The word cherub (of which cherubim is the Hebrew plural) occurs in yet another striking passage of Holy Scripture, where the Prophet Ezechiel thus addresses Lucifer (for in the person of the King of Tyre, Lucifer is certainly intended): “Thou are a cherub stretched out, and protecting….”
The allusion is to the appearance of the cherubim as designed for the mercy-seat, with outstretched wings protecting it, and the implication is that Lucifer was, by nature, of surpassing excellence as, as it were, a guardian to the rest.
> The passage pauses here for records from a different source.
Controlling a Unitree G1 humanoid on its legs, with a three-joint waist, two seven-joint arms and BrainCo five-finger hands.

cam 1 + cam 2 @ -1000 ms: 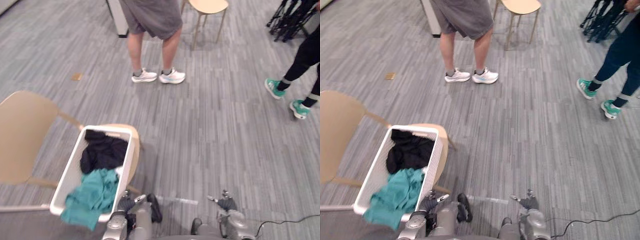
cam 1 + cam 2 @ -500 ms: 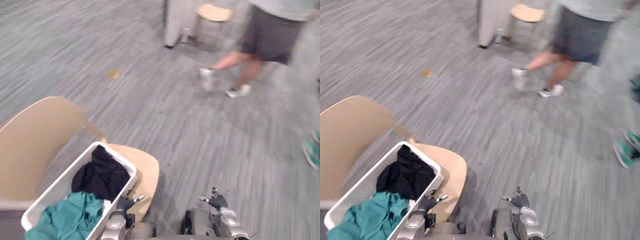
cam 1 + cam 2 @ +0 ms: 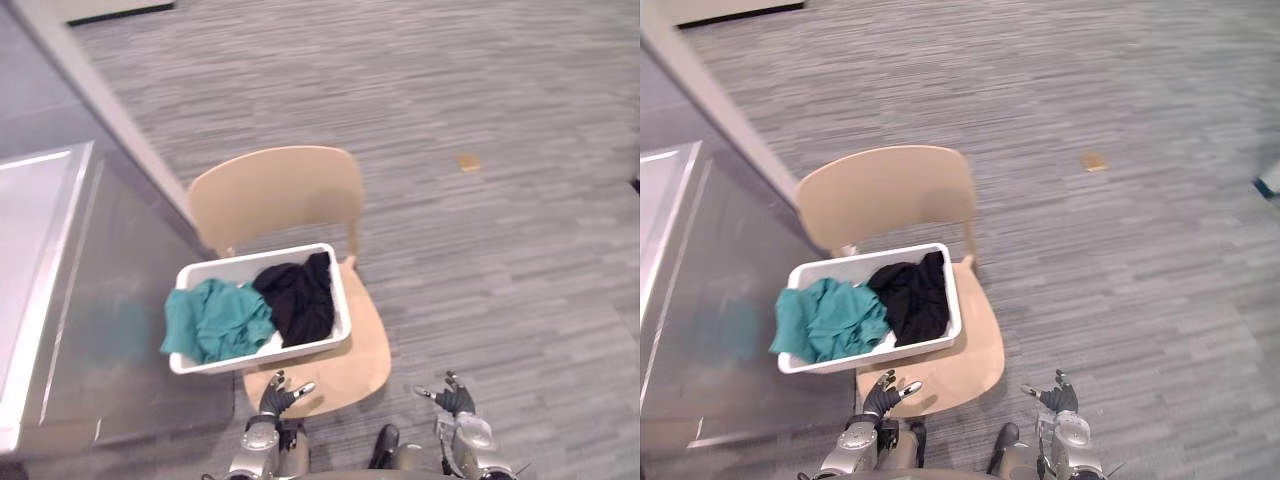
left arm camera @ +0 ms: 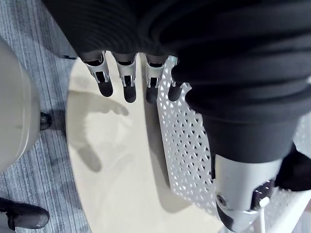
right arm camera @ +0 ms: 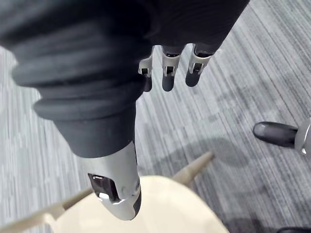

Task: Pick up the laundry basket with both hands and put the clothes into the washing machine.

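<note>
Head views: white laundry basket [image 3: 232,262] sits on the seat of a tan wooden chair [image 3: 275,195], centre-left of frame, long side running across the seat. Not lifted.

Contents: teal garment [image 3: 215,320] in the left half, spilling over the left rim; black garment [image 3: 298,300] in the right half, touching the teal one.

Left robot hand [image 3: 276,393] at bottom centre, over the front edge of the seat, just below the basket's front wall. Left wrist view: fingers [image 4: 128,83] straight and spread, released, holding nothing; the basket's perforated wall [image 4: 187,145] lies just beside them, contact not clear.

Right robot hand [image 3: 454,399] at bottom right, over grey plank floor [image 3: 520,260], well apart from the basket. Right wrist view: fingers [image 5: 166,73] straight, released, empty.

Grey flat surface [image 3: 40,250] fills the left of frame, beside the chair. Small brown scrap [image 3: 468,161] on the floor, upper right.
</note>
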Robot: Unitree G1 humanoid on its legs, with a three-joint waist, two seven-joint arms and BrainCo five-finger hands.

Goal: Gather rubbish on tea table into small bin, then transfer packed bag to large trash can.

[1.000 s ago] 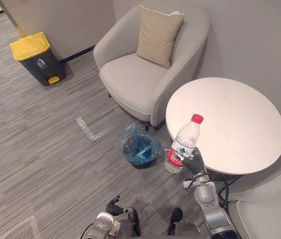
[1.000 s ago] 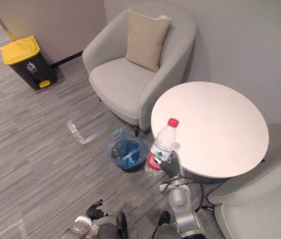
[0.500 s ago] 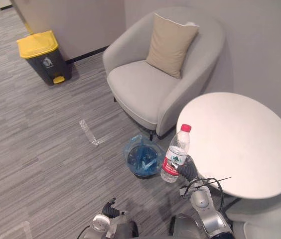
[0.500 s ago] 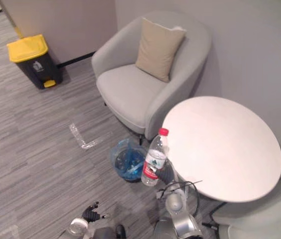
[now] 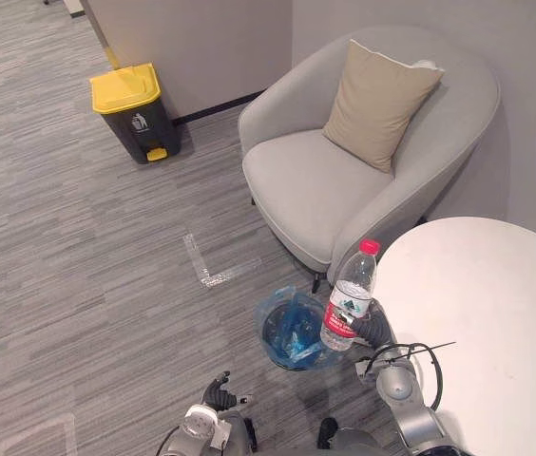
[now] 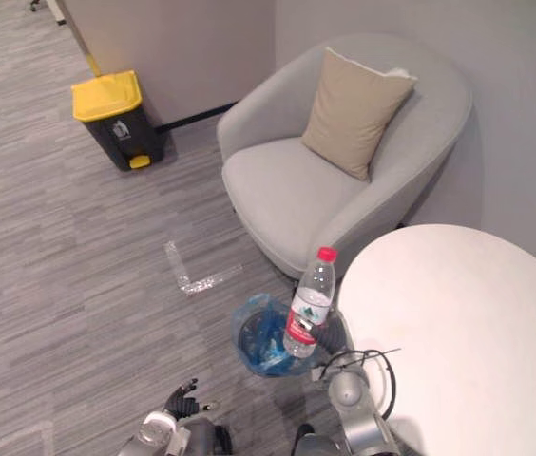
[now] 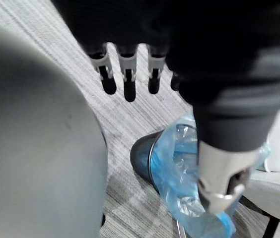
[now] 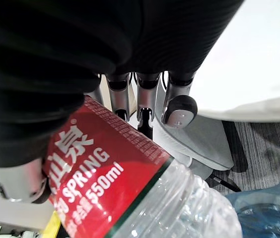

He is called, however, not a seraph, although it seems more likely that he was one of the highest of the seraphim; but a cherub, because while he retained the perfection of his natural knowledge, he had fallen away from love. Not, of course, as though the cherubim are lacking in divine love, which results from their transcendent knowledge of God, but because the latter is the characteristic which gives them their distinctive rank among the blessed spirits.